Abstract
Since resolution of the first macromolecular structure, the goal of structural biology has been to link structure to function. It is now
widely accepted that the latter emerges from the structural dynamics animating the macromolecule, making characterization of
intermediate (and sometime excited) states of high interest to further understand molecular processes and possibly control them. With
the advent of serial crystallography at X-ray free electron lasers and synchrotrons, time-resolved crystallography, performed following
a specific perturbation of the crystalline system (laser excitation, substrate soak, etc), is on the verge of becoming feasible on virtually
all systems opening avenues to characterize such excited and/or intermediates states. Because crystallography is an ensemble-averaged
method, however, an inherent limitation is that the occupancy of intermediate states must be high enough for the “probed state” under
investigation to become visible in the electron density. This is generally not the case, with “perturbed” crystals rather existing as
mixtures of initial and/or final state(s) with the “probed” state.
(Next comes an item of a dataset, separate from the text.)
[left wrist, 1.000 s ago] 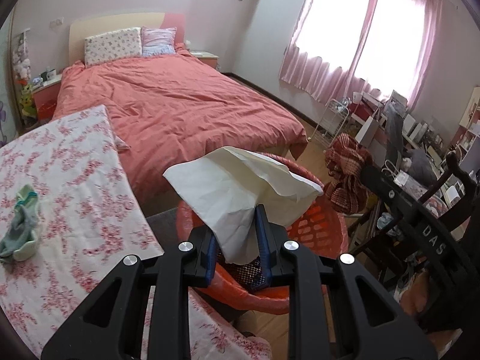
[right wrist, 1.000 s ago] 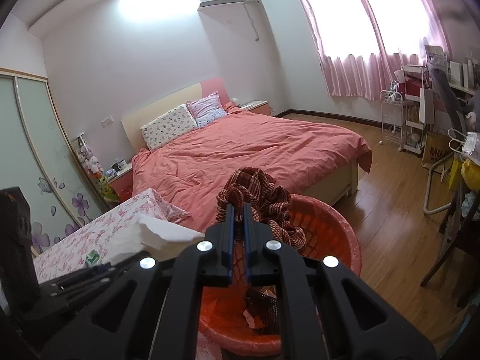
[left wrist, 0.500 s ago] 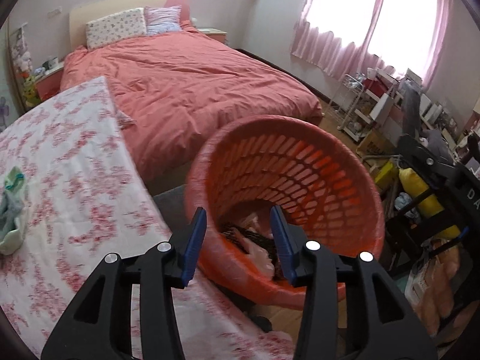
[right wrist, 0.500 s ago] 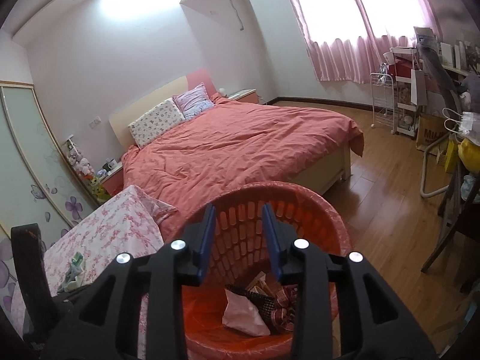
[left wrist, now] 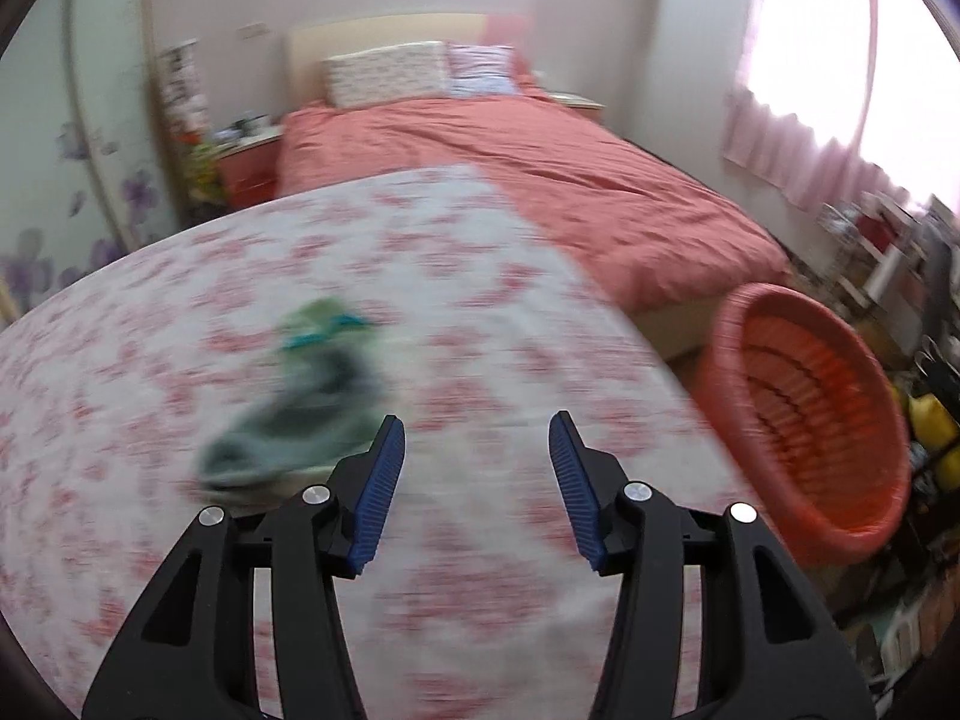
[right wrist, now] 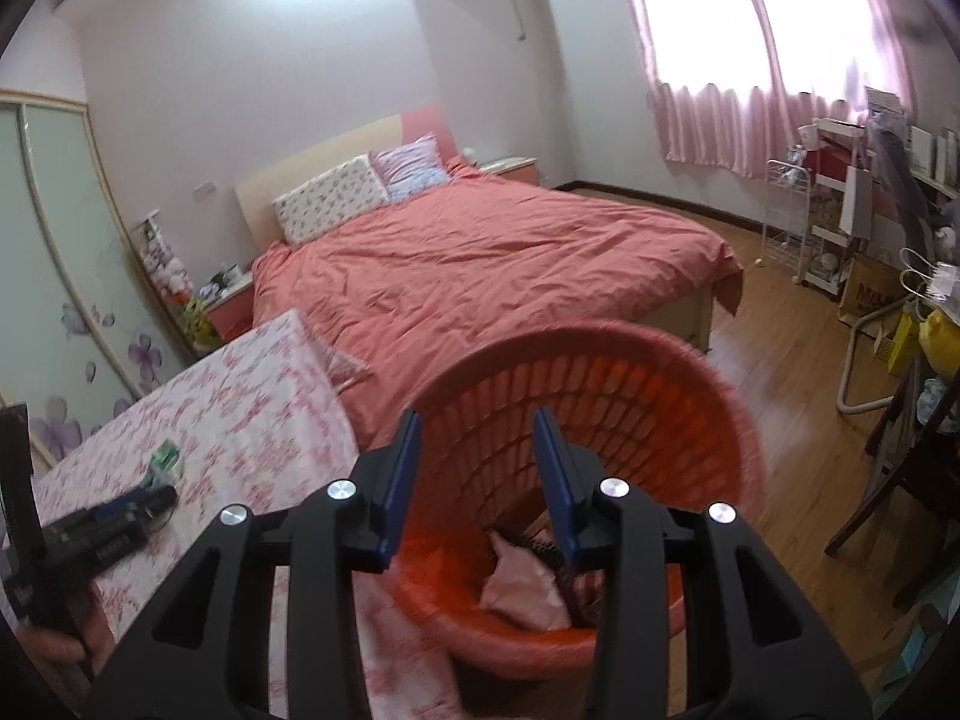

Differences in structure factor amplitudes between the reference and
“perturbed” dataset can allow calculation of Fourier difference maps (Fobs,perturbed-Fobs,unperturbed), in which only the differences between
the states are depicted. An even more powerful approach is to generate extrapolated structure factor amplitudes (Fextr,perturbed) solely
describing the intermediate state and and to use these to refine its structure using conventional refinement tools. Such data processing
has in the past been performed by a handful of well-experienced crystallographers with strong knowledge of existing software but
remains out of reach for a wide audience.
Here, we will present a user-friendly program, Xtrapol8, written in python and exploiting the cctbx toolbox modules, that allows the
calculation of high-quality Fourier difference maps, estimation of the occupancy of the intermediate state(s) in the crystals, and
generation of extrapolated structure factor amplitudes. Briefly, the program uses Bayesian statistics to weight structure factor
amplitude differences [1] which are then used to generate extrapolated structure factor amplitudes for a range of possible intermediate
state occupancies, with distinct weighting schemes [2, 3] (Figure 1). Based on the comparison between experimental and calculated
differences, i.e. solely on experimental observations, the correct occupancy of the intermediate state is determined and its structure
refined, shedding light on conformational changes not visible before. With various user-controllable parameters of which defaults are
carefully chosen, the program is adapted to be used by a wide audience of structural biologists, ranging from well-experienced
crystallographers to newcomers in the field. We anticipate that this program will ease and accelerate the handling of time resolved
structural data, and thereby the understanding of molecular processes underlying function in a variety of proteins.